The Yale-ILD Center is a member of the Pulmonary Fibrosis Foundation Clinical Care Network and is part of Yale’s Scleroderma Foundation Clinical Care Center and we collaborate with physicians across the country to provide outstanding care to patients with all forms of ILD with a special focus on Idiopathic Pulmonary Fibrosis (IPF) and Scleroderma-associated Interstitial Lung Disease (SSc-ILD). We care for patients with all forms of ILD including idiopathic pulmonary fibrosis (IPF), ILD associated with autoimmune disorders, occupational lung disease and sarcoidosis. We see patients from all over the northeast and patients often travel to our center from throughout the United States, and abroad, to be evaluated and treated at a tertiary referral center with exceptional experience with these diseases.

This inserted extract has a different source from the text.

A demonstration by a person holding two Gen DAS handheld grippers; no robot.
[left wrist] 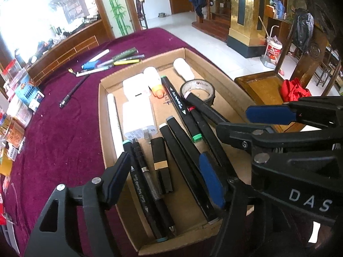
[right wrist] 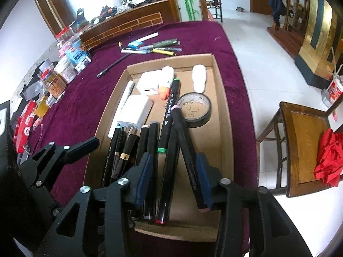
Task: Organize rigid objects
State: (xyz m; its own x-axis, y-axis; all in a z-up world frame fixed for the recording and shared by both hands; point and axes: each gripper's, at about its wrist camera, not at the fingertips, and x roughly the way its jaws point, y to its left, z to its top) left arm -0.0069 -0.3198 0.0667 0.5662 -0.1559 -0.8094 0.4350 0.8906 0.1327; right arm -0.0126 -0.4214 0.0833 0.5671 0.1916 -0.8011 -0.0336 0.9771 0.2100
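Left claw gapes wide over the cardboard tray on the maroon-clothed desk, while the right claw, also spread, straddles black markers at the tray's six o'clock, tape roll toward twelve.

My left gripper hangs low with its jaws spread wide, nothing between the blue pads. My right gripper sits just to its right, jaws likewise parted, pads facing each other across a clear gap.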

The Yale-ILD Center houses an impressive research infrastructure that is aimed at understanding the role of dysregulated repair responses in the development, maintenance, progression, and perhaps regression of pulmonary fibrosis. These studies are performed using animal modeling combined with studies of primary human biospecimens obtained from subjects recruited from our center, from lung tissue obtained from the Rapid Autopsy Program that was instituted this year by Dr. Herzog, and in novel ex vivo studies using bioengineering based models that were developed by the Herzog and Kaminski Labs. Investigators in the Center possess an impressive NIH portfolio comprised of both R01 and U01 level funding as well as several substantial collaborations with industry. The Center has also published many manuscripts in the last year both as primary investigators and as collaborating partners.